• Work instructions: The reply should contain the full listing exactly as written and no pictures at all.

• Dataset content:
┏━━

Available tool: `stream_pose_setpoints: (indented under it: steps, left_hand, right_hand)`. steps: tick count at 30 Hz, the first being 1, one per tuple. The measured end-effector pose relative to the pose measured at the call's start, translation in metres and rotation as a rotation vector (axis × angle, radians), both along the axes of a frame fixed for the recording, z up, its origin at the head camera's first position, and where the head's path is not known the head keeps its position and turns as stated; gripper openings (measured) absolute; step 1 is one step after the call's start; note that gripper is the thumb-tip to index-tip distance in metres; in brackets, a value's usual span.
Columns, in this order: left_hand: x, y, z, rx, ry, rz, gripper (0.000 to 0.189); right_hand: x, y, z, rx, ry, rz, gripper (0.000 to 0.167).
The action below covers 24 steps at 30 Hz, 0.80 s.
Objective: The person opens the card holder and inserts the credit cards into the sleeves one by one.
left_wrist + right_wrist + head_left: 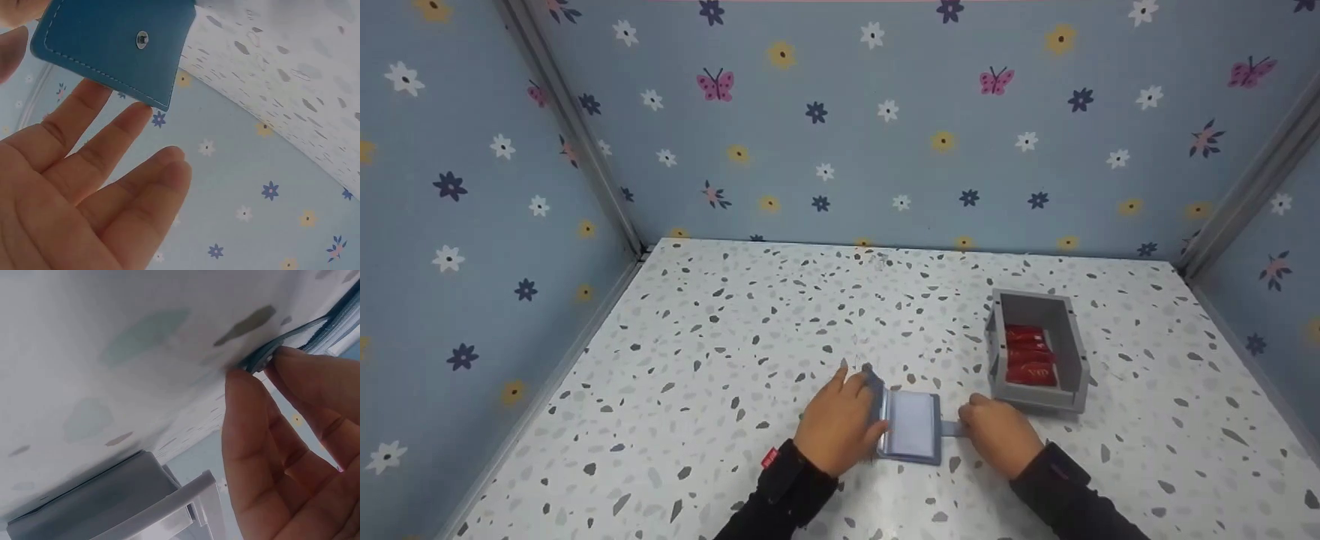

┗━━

• Task solution:
Available tool: `stream_pose_setpoints: (indented under it: steps, left_hand, right_hand)`. steps: tick count at 30 Hz, the first being 1, one per tuple. The measured end-effector pose relative to the pose measured at the call's start, translation in metres and rotation as a rotation vector (axis × angle, radians), both along the axes of a frame fixed for the recording, z up, its origin at the head camera's first position, and where the head's path is not known the head keeps its position and turns as stated; gripper openings (measured) absolute; step 1 is one step after the call's start; note that gripper is the thumb-tip to index-tip distance in metres; in brackets, a value's usual span.
Columns, in this order: left_hand: x, y, z, rx, ry, rz, gripper (0.000 to 0.189); right_hand: x, y, z, rx, ry, rz, gripper (0.000 to 0.167).
The action below covers 24 steps at 30 Hz, 0.80 s.
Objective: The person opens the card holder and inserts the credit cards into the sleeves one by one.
left_wrist + right_wrist + head_left: 

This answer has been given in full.